Zizis

Heute war ich gleich bei drei „Zizi“-Operationen dabei, wie die Zirkumzision / Beschneidung hier unter dem Personal genannt wird. Als ich die Abkürzung und ihre Bedeutung kennen lerne, muss ich schmunzeln, heißt „zizi“ auf französisch doch umgangssprachlich Penis (allerdings mit weichem „z“ gesprochen). Der Eingriff geht schnell, ich darf assistieren, und beim dritten Mal weiß ich schon recht genau, welche Schritte aufeinander folgen.

Die Indikation der drei operierten Kinder ist dieselbe: Phimose, eine Vorhautverengung. Bei kleinen Kindern entwickelt sich diese oft noch zurück, geschieht dies jedoch nicht, ist eine Beschneidung angeraten, um Infektionen und Schmerzen bei der Erektion vorzubeugen. Auch das Risiko für Peniskarzinom und Harnwegsinfekte wird durch den Eingriff verringert.

Geschmäcker sind verschieden

Den Vater des ersten Kindes hab ich morgens noch kurz gesehen – er bat darum, auf die vollständige Beschneidung zu verzichten, falls möglich; aus kosmetischen Gründen (Alternative: eine Vorhauterweiterung mit Teilerhalt der Vorhaut). Die Eltern des zweiten Patient dagegen wünschten, dass möglichst viel der Vorhaut wegkommt; ein „high and tight“ beschnittener Penis sei besonders bei Muslimen präferiert, erklärt mir der Arzt. Ich wusste gar nicht, dass es hier unterschiedliche Vorlieben und damit auch OP-Methoden gibt!

Nachmittags in der Sprechstunde sehe ich gleich drei weitere Jungen, die von ihren Eltern zur OP-Indikation Zirkumzision vorgestellt werden. Ein Junge ist noch zu klein, hier rät die Ärztin vorerst zur lokalen Therapie mit Cortisonsalbe, es sei einen Versuch wert, das Problem konservativ zu lösen. Der zweite Junge hat diese Behandlung bereits hinter sich, erfolglos, er bekommt einen OP-Termin. Und der Dritte?

Andere Motive

„Ihr Sohn hat keine Vorhautverengung, das können wir nicht machen. Wir dürfen diese OP hier nur durchführen, wenn eine medizinische Indikation besteht, und diese kann ich bei Ihrem Sohn nicht feststellen.“, erklärt die Ärztin den Eltern (türkisch? arabisch?), die enttäuscht kucken. Eine Praxis habe sie bereits abgewiesen, weil der Sohn Autist sei und er deswegen keine Narkose vertrage, jetzt wüssten sie nicht weiter.
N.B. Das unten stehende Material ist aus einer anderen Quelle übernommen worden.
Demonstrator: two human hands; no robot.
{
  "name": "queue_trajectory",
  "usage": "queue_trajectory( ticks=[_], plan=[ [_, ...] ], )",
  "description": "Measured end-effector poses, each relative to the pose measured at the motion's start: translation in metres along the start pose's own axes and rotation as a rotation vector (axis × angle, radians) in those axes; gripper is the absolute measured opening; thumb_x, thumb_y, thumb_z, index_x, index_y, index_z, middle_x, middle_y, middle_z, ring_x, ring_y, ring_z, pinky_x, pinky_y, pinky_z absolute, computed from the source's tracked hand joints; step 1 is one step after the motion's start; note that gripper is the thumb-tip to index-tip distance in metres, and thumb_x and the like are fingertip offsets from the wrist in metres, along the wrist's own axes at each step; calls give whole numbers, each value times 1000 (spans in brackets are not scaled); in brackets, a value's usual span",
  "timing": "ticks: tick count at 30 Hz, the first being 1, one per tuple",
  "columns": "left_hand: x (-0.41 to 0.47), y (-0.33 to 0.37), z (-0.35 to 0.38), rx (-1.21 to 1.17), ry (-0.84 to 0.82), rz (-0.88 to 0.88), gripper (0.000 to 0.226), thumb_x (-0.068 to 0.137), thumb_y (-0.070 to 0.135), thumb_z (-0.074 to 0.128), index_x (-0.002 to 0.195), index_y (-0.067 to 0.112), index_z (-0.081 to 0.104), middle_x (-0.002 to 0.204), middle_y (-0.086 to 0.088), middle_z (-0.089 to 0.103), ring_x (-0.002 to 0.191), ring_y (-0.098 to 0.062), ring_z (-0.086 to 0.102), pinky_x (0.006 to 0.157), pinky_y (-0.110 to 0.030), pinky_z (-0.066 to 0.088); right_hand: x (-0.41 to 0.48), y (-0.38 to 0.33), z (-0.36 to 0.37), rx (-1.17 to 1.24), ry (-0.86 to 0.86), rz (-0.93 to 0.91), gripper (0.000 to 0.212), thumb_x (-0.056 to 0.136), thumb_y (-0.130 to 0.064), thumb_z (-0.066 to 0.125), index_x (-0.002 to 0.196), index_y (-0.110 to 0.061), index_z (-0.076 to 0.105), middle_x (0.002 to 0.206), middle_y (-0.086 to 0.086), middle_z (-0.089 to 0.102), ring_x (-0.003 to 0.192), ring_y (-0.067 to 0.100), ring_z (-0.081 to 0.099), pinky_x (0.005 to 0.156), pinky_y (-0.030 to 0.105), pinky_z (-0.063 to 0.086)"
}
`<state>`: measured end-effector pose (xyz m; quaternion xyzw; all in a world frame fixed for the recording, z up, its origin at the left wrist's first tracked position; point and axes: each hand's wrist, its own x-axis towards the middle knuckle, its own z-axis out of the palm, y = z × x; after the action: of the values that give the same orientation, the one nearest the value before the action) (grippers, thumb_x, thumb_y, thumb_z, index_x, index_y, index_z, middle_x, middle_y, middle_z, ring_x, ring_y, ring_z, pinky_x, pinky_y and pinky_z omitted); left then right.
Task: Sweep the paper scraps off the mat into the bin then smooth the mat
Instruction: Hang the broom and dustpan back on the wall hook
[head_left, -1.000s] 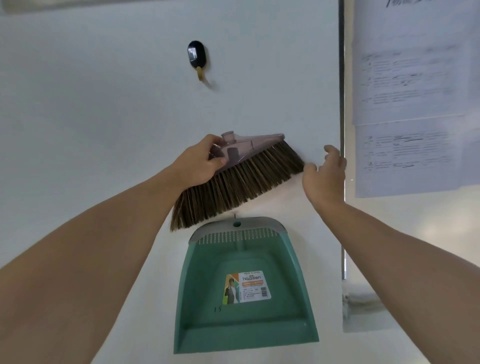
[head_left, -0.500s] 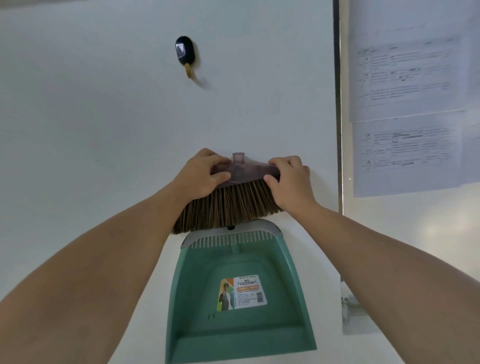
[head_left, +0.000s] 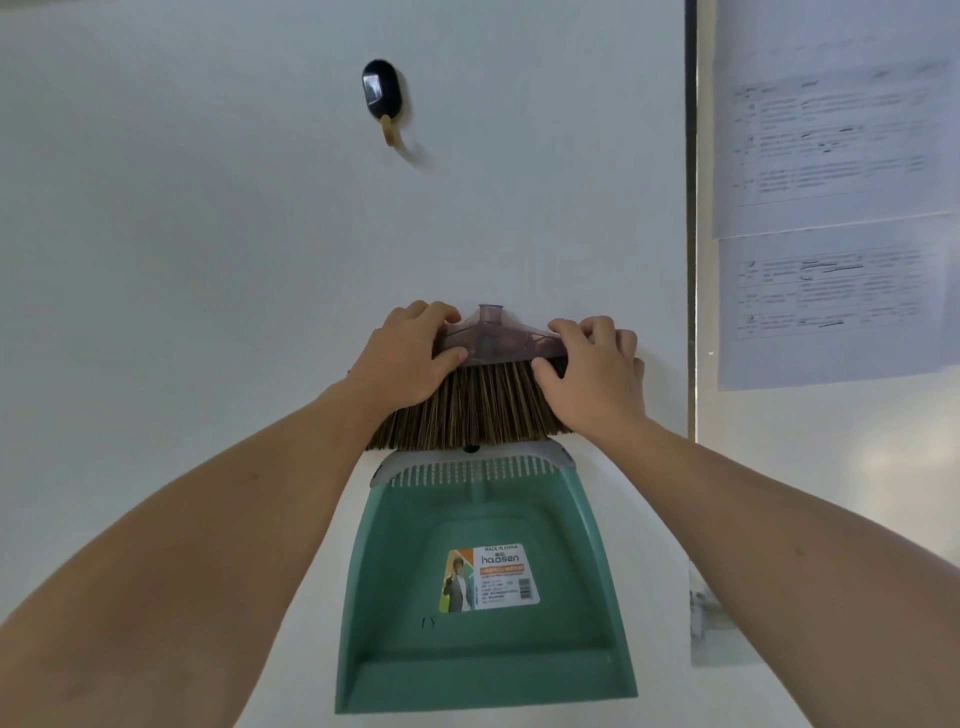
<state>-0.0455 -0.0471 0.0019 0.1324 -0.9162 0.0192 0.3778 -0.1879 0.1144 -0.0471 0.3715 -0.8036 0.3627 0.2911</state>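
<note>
A handle-less broom head (head_left: 485, 384), with brown bristles and a translucent purplish plastic top, is held level against the white wall. My left hand (head_left: 410, 358) grips its left end and my right hand (head_left: 592, 374) grips its right end. Directly below, a green dustpan (head_left: 483, 587) with a grey comb edge and a product sticker hangs flat on the wall, its top just under the bristle tips. No mat, paper scraps or bin are in view.
A black wall hook (head_left: 383, 98) is fixed above and left of the broom head. A dark vertical frame strip (head_left: 691, 218) runs down the right side, with printed paper sheets (head_left: 831, 208) posted beyond it.
The broom head went from tilted in my left hand alone to level with both hands on it. My right hand came in from the wall and closed on its right end.
</note>
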Motion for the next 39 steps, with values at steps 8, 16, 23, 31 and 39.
queue_trajectory(
  ticks=[8,16,23,31,39],
  plan=[
    [-7,2,0,35,27,-54,51,88,42,59,132,20,47,127,-3,52,117,-25,45,97,-48,41,-1,-5,-2,-16,-49,-25,54,92,-48,48,142,-30,38,136,3,37,126,27,28,97,46,34],
    [-18,4,-9,67,57,-126,54,91,46,52,138,22,42,138,-4,47,125,-27,42,102,-49,36,-7,-8,-5,-21,-75,-28,56,94,-50,44,145,-28,35,148,4,31,136,27,21,105,49,30],
    [-49,2,-22,193,2,-204,64,95,55,34,151,25,21,158,-1,22,146,-23,13,116,-49,14,-21,-15,-9,-63,-122,-92,60,96,-55,34,150,-33,24,160,4,13,148,27,-3,115,59,8],
    [-99,16,-51,272,-56,-265,68,94,59,29,152,27,13,161,2,8,148,-20,-2,118,-52,3,-53,-37,-39,-176,-211,-142,66,95,-65,22,153,-38,7,163,2,-5,147,28,-18,114,63,0],
    [-164,52,-101,246,-20,-253,65,96,55,30,152,27,12,161,3,9,148,-19,-1,118,-49,3,-115,-64,-88,-180,-189,-125,62,97,-58,27,153,-34,13,163,2,-1,147,28,-15,112,64,0]
  ],
)
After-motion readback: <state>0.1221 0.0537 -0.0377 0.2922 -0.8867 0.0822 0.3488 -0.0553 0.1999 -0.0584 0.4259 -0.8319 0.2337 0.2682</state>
Man merkt, dass den Eltern das Anliegen wichtig ist. Seufzend schreibt die Ärztin die Adresse eines niedergelassenen Kollegen auf, „Ihr Sohn ist gesund, er hat nur eine Wahrnehmungsstörung, das spielt keine Rolle für die Narkose. Wenden Sie sich an diesen Kollegen, der wird das machen.“

Zizi-Fakten

Mich beschäftigt das Thema, und abends google ich ein bisschen: Wusstet ihr, dass die WHO die Beschneidung in Ländern mit hoher HIV-Prävalenz als Teil der Anti-AIDS-Strategie empfiehlt? Denn laut drei randomisiert-kontrollierten Studien nimmt die Ansteckungsgefahr bei heterosexuellem Geschlechtsverkehr nach Beschneidung um ca. 60% ab. Und dass nicht nur die meisten Muslime ihre Söhne beschneiden lassen, sondern auch Juden, und zwar schon am 8. Lebenstag? Überrascht hat mich außerdem, dass auch in den USA sehr viele Babys beschnitten werden – 2005 waren es 56% aller männlichen Neugeborenen, die das Krankenhaus ohne Vorhaut verließen, im Mittleren Westen waren es sogar bis zu 75%. Wieder etwas Neues gelernt!